_WORK INSTRUCTIONS_
Copy, word for word, the opening line of the data and each line after it until the line that contains "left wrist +", which is included. Leave the pictures out.

++++

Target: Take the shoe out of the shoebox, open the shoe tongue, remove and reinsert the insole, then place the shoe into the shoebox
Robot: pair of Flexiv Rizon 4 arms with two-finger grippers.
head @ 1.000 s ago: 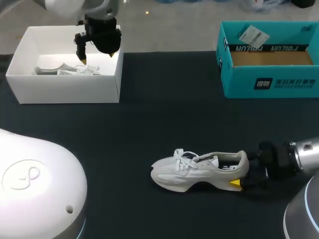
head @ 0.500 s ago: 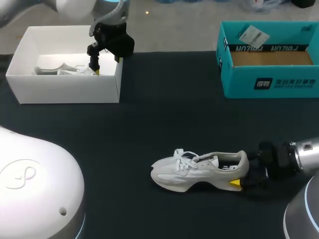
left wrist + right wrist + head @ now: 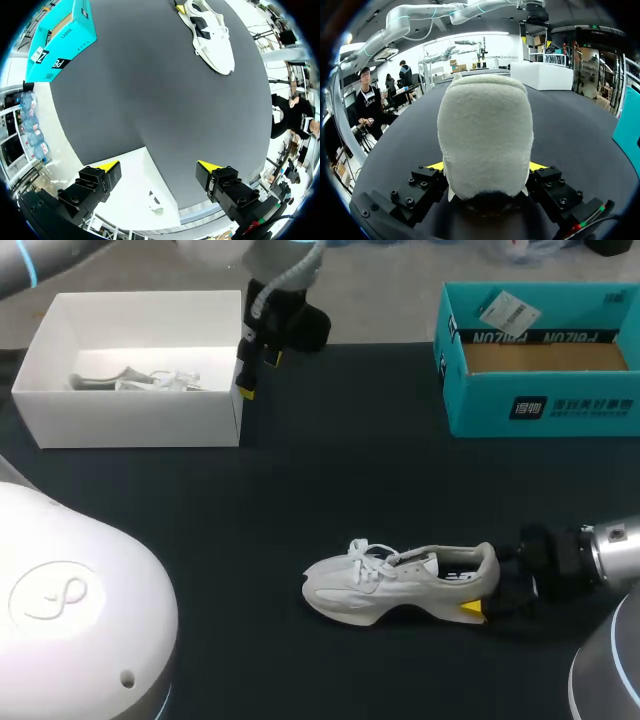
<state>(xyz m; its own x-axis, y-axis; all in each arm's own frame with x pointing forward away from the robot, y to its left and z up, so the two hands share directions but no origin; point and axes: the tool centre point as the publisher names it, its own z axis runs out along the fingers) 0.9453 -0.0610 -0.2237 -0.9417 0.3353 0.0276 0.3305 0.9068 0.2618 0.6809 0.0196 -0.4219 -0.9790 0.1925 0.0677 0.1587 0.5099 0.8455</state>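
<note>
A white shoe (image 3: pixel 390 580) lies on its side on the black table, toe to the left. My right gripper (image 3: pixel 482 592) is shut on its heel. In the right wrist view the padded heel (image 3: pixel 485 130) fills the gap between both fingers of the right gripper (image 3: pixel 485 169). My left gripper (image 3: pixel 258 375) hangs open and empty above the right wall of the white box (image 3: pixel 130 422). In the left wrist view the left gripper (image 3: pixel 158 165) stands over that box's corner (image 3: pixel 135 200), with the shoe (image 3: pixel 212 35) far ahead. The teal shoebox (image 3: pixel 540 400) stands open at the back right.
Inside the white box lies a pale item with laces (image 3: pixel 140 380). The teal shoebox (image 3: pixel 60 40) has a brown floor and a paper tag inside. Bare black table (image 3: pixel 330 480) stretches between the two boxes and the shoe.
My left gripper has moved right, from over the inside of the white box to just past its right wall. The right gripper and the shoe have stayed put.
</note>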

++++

_WORKED SOLUTION_
Target: Take the shoe out of the shoebox, open the shoe tongue, remove and reinsert the insole, then place the shoe into the shoebox
Robot: pair of Flexiv Rizon 4 arms with two-finger grippers.
head @ 1.000 s ago: 
head @ 0.500 s ago: 
left wrist + right wrist + head @ now: 

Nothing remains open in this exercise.